-- EXCERPTED DATA follows --
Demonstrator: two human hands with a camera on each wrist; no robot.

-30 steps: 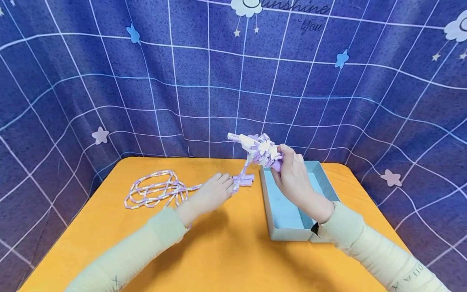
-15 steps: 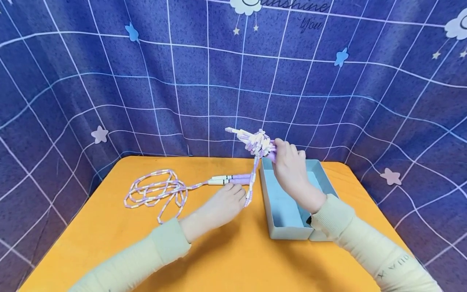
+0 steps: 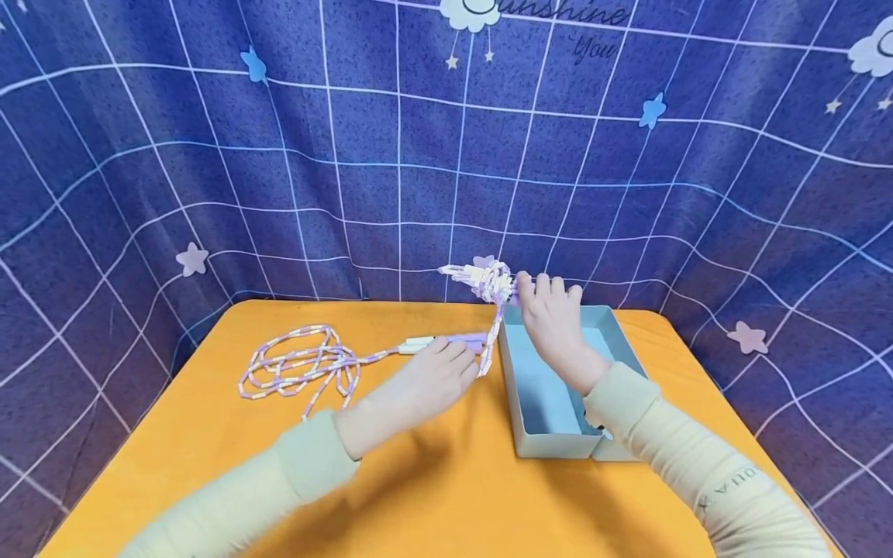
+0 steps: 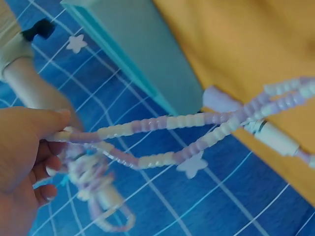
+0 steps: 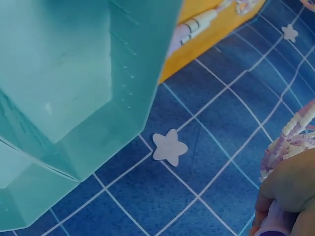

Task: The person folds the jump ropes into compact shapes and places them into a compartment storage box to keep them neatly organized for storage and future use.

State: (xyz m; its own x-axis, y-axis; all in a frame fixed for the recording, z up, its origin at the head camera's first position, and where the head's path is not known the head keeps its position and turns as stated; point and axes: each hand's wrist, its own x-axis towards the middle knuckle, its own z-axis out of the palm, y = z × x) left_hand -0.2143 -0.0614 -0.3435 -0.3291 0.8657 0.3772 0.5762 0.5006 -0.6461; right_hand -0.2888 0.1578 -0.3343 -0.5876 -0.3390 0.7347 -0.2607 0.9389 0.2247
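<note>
Right hand (image 3: 554, 310) gripped the wound rope bundle (image 3: 488, 280) over the box (image 3: 519, 403), left hand (image 3: 436, 380) pinched the strand (image 3: 488, 353); slack toward the loose pile (image 3: 300, 368) risked snagging and unwinding.

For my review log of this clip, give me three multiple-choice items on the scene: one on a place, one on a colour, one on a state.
1. Where does the loose coil of beaded rope lie?
A. inside the box
B. on the table, on the person's left side
C. over the right sleeve

2. What colour is the table?
A. orange
B. green
C. white

3. What is the right hand doing?
A. lying flat on the table
B. resting inside the box
C. gripping a handle wrapped in rope

Answers:
1 B, the coil rests on the tabletop well clear of the blue box.
2 A, the bare top is plainly orange.
3 C, its fingers curl round the wrapped handle raised above the box's far end, while the left hand pinches a strand hanging from it.
</note>
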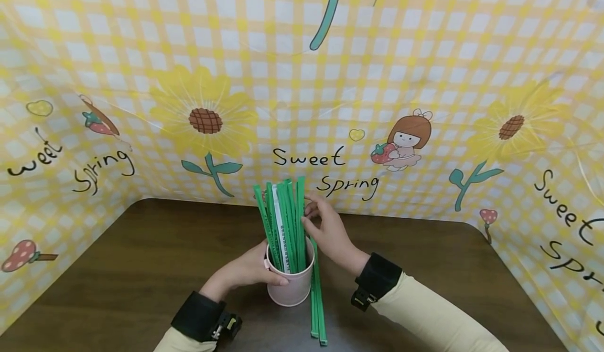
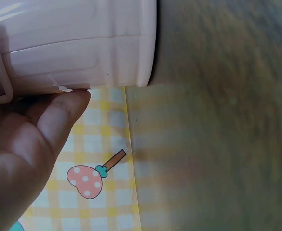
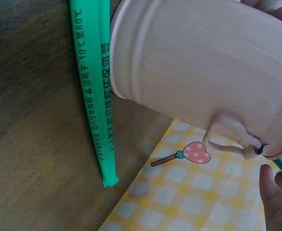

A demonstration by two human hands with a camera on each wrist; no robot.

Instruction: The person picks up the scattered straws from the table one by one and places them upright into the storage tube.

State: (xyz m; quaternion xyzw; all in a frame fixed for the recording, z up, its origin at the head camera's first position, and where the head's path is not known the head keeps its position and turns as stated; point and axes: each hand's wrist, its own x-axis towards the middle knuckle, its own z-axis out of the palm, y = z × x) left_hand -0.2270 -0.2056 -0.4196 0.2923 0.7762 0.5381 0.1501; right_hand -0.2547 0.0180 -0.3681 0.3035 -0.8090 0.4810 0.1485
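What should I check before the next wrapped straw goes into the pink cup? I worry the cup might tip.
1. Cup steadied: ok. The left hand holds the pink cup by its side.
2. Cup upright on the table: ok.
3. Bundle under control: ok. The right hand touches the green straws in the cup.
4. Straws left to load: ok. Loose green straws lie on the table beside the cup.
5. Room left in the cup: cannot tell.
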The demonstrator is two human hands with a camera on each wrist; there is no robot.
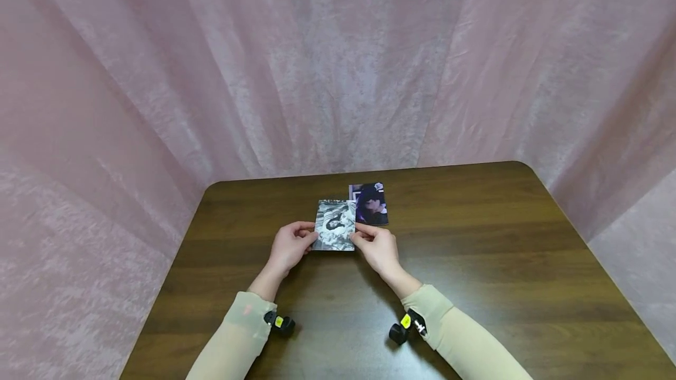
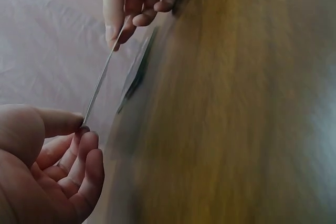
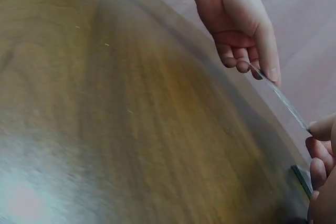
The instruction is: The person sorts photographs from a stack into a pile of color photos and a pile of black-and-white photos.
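A person's left hand (image 1: 287,248) and right hand (image 1: 377,248) each pinch a side edge of a black-and-white photograph (image 1: 335,224), holding it just above a dark wooden table (image 1: 475,251), thumbs on top and fingers curled beneath. A second, colour photograph (image 1: 369,204) lies flat on the table just beyond it, near the right hand. Pink fabric (image 1: 338,63) hangs behind.

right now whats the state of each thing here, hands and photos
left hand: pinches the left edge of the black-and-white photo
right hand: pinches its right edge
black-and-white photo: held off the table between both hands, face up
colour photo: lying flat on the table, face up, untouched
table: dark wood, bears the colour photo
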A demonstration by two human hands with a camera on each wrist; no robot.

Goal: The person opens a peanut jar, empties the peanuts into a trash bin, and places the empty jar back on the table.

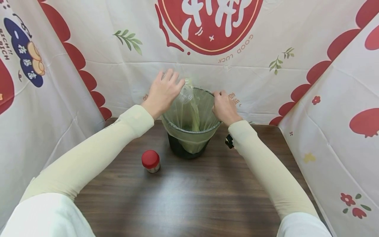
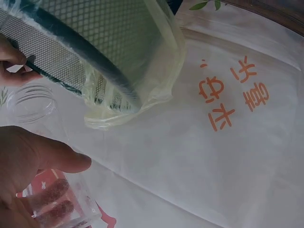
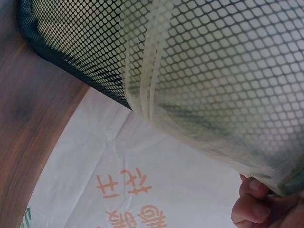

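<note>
The left hand (image 1: 164,92) holds a clear cup (image 1: 186,95) at the far left rim of the bin (image 1: 189,144), tipped toward its mouth. The right hand (image 1: 225,107) pinches the bag (image 1: 204,108) at the right rim.

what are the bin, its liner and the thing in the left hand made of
Waste bin: dark metal mesh, by its open diamond grid. Liner: thin yellowish translucent plastic film, wrinkled. Jar held by the left hand: clear and glossy, plastic or glass, unclear which.

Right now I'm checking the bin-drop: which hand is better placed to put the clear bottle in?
Probably left: the left hand already holds the clear bottle over the lined bin; the right hand grips its rim.
</note>
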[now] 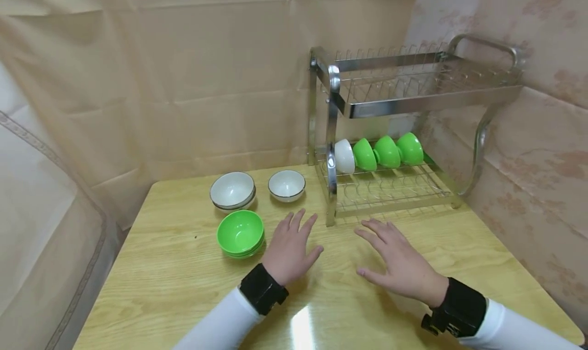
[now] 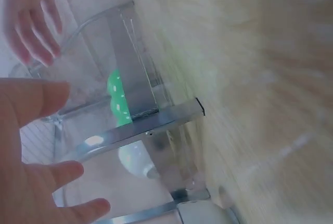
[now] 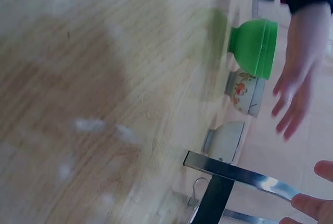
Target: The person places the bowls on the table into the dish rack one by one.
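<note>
Stacked round glossy green bowls point(image 1: 241, 233) stand just left of the left hand point(image 1: 289, 251), its fingers spread and empty; a small round dark-rimmed white bowl point(image 1: 287, 186) stands beyond it. The right hand point(image 1: 398, 266), likewise empty, fingers parted, faces a two-tier silvery metal rack point(image 1: 413, 105). A leftward sweep could topple the stack; bumping the rack could dislodge its tilted green and white bowls point(image 1: 387, 152).

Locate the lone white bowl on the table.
In the head view, the lone white bowl stands right of the stacked white bowls, left of the metal rack.
</note>
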`<state>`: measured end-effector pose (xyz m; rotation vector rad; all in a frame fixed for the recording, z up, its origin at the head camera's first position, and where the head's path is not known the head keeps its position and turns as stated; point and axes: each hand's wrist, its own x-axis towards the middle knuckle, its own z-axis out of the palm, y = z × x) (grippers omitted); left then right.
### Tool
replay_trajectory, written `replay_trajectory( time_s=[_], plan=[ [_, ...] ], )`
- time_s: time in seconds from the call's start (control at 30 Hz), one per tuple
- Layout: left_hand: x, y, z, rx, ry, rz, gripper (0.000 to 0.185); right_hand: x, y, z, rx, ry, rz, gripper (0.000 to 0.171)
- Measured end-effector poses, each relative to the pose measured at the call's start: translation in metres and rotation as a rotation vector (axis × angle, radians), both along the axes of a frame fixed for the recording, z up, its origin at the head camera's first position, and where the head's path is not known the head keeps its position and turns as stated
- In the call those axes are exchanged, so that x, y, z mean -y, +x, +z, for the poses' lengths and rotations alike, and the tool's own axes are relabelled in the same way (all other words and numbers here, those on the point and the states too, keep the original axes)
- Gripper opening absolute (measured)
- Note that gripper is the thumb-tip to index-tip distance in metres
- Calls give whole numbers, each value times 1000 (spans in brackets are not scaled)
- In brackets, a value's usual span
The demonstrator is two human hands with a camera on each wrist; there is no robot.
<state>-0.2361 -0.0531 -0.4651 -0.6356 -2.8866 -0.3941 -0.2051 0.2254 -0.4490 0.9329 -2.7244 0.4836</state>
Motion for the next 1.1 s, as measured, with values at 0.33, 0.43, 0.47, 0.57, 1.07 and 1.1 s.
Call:
replay_trajectory(
  time_s=[0.33, 0.43, 0.47, 0.57, 1.07, 1.1],
  plan=[
    [-12, -78, -20, 82, -46, 199, 77, -4, 11, -1, 16, 0, -9, 77],
    [-7, -93, -24, 109, -63, 253, 78, -7, 14, -1, 18, 8, -12, 77],
    [-5, -97, -24, 113, -65, 267, 78, -8, 14, -1, 19, 10, -14, 77],
    [-1, -106, -22, 116, -72, 294, 76, -12, 16, -2, 21, 9, -20, 77],
    [-18, -113, -17, 25, -142, 248, 29, -25, 20, -3, 1, -3, -18, 76],
    [-20, -110, -16, 12, -150, 238, 27, -25, 20, -4, 0, -5, -16, 76]
  ],
)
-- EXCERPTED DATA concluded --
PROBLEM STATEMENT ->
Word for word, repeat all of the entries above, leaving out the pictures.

TASK RESULT ->
Demonstrator: two human hands with a camera on each wrist; no robot.

-30 steps: 
-15 steps: 
+0 steps: 
+0 steps: 
+0 steps: 

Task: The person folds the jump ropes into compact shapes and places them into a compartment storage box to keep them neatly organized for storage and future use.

State: (xyz m; its own x-axis, y-axis; all in a frame fixed for the recording, z up, its origin at the head camera's first position, and where the head's path is not known the head keeps its position and turns as stated; point and axes: each hand's wrist, its own x-axis towards the middle knuckle, its own z-axis out of the palm, y = z × x) left_hand -0.2143 -0.0614 -0.3435 -0.3291 0.8657 0.3772 0.5762 0.5006 -0.6461; right_hand -0.2888 0.1578 -0.3343 -0.5876 -0.3390 0.7347 -0.2607 0.9389 0.2247
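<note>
Right hand (image 3: 554, 310) gripped the wound rope bundle (image 3: 488, 280) over the box (image 3: 519, 403), left hand (image 3: 436, 380) pinched the strand (image 3: 488, 353); slack toward the loose pile (image 3: 300, 368) risked snagging and unwinding.

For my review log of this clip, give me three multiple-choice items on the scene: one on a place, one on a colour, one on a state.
1. Where does the loose coil of beaded rope lie?
A. inside the box
B. on the table, on the person's left side
C. over the right sleeve

2. What colour is the table?
A. orange
B. green
C. white

3. What is the right hand doing?
A. lying flat on the table
B. resting inside the box
C. gripping a handle wrapped in rope

Answers:
1 B, the coil rests on the tabletop well clear of the blue box.
2 A, the bare top is plainly orange.
3 C, its fingers curl round the wrapped handle raised above the box's far end, while the left hand pinches a strand hanging from it.
</note>
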
A demonstration by two human hands with a camera on each wrist; no robot.

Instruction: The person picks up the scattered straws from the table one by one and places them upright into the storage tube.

State: (xyz m; quaternion xyzw; all in a frame fixed for the recording, z up, its origin at the head camera's first position, and where the head's path is not known the head keeps its position and turns as stated; point and axes: each hand's wrist, its own x-axis towards the middle knuckle, its own z-axis out of the palm, y = z × x) left_hand -0.2270 -0.2056 -0.4196 0.2923 0.7762 0.5381 0.1501; right_hand -0.2547 0.0180 -0.3681 0.3035 -0.8090 0.4810 0.1485
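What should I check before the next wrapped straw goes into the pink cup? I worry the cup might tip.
1. Cup steadied: ok. The left hand holds the pink cup by its side.
2. Cup upright on the table: ok.
3. Bundle under control: ok. The right hand touches the green straws in the cup.
4. Straws left to load: ok. Loose green straws lie on the table beside the cup.
5. Room left in the cup: cannot tell.
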The demonstrator is two human hands with a camera on each wrist; there is no robot.
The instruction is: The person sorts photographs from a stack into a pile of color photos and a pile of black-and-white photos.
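A person's left hand (image 1: 287,248) and right hand (image 1: 377,248) each pinch a side edge of a black-and-white photograph (image 1: 335,224), holding it just above a dark wooden table (image 1: 475,251), thumbs on top and fingers curled beneath. A second, colour photograph (image 1: 369,204) lies flat on the table just beyond it, near the right hand. Pink fabric (image 1: 338,63) hangs behind.

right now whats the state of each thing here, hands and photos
left hand: pinches the left edge of the black-and-white photo
right hand: pinches its right edge
black-and-white photo: held off the table between both hands, face up
colour photo: lying flat on the table, face up, untouched
table: dark wood, bears the colour photo
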A demonstration by two human hands with a camera on each wrist; no robot.

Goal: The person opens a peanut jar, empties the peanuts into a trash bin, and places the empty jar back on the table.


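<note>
The left hand (image 1: 164,92) holds a clear cup (image 1: 186,95) at the far left rim of the bin (image 1: 189,144), tipped toward its mouth. The right hand (image 1: 225,107) pinches the bag (image 1: 204,108) at the right rim.

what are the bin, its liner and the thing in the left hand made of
Waste bin: dark metal mesh, by its open diamond grid. Liner: thin yellowish translucent plastic film, wrinkled. Jar held by the left hand: clear and glossy, plastic or glass, unclear which.

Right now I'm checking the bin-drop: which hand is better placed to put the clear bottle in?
Probably left: the left hand already holds the clear bottle over the lined bin; the right hand grips its rim.
</note>
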[now] 
[now] 
[now] 
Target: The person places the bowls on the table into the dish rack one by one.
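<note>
Stacked round glossy green bowls point(image 1: 241, 233) stand just left of the left hand point(image 1: 289, 251), its fingers spread and empty; a small round dark-rimmed white bowl point(image 1: 287, 186) stands beyond it. The right hand point(image 1: 398, 266), likewise empty, fingers parted, faces a two-tier silvery metal rack point(image 1: 413, 105). A leftward sweep could topple the stack; bumping the rack could dislodge its tilted green and white bowls point(image 1: 387, 152).

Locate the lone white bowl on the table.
In the head view, the lone white bowl stands right of the stacked white bowls, left of the metal rack.
</note>
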`<state>`: measured end-effector pose (xyz m; rotation vector rad; all in a frame fixed for the recording, z up, its origin at the head camera's first position, and where the head's path is not known the head keeps its position and turns as stated; point and axes: each hand's wrist, its own x-axis towards the middle knuckle, its own z-axis out of the palm, y = z × x) (grippers omitted); left then right.
### Tool
replay_trajectory, written `replay_trajectory( time_s=[_], plan=[ [_, ...] ], )`
- time_s: time in seconds from the call's start (control at 30 Hz), one per tuple
- Layout: left_hand: x, y, z, rx, ry, rz, gripper (0.000 to 0.185); right_hand: x, y, z, rx, ry, rz, gripper (0.000 to 0.171)
- Measured end-effector poses, each relative to the pose measured at the call's start: translation in metres and rotation as a rotation vector (axis × angle, radians), both along the axes of a frame fixed for the recording, z up, its origin at the head camera's first position, and where the head's path is not known the head keeps its position and turns as stated
- In the call those axes are exchanged, so that x, y, z mean -y, +x, +z, for the poses' lengths and rotations alike, and the tool's own axes are relabelled in the same way (all other words and numbers here, those on the point and the states too, keep the original axes)
- Gripper opening absolute (measured)
- Note that gripper is the thumb-tip to index-tip distance in metres
- Calls give whole numbers, each value times 1000 (spans in brackets are not scaled)
- In brackets, a value's usual span
The demonstrator is two human hands with a camera on each wrist; there is no robot.
<state>-0.2361 -0.0531 -0.4651 -0.6356 -2.8866 -0.3941 -0.2051 0.2254 -0.4490 0.9329 -2.7244 0.4836</state>
Motion for the next 1.1 s, as measured, with values at 0.33, 0.43, 0.47, 0.57, 1.07 and 1.1 s.
Call:
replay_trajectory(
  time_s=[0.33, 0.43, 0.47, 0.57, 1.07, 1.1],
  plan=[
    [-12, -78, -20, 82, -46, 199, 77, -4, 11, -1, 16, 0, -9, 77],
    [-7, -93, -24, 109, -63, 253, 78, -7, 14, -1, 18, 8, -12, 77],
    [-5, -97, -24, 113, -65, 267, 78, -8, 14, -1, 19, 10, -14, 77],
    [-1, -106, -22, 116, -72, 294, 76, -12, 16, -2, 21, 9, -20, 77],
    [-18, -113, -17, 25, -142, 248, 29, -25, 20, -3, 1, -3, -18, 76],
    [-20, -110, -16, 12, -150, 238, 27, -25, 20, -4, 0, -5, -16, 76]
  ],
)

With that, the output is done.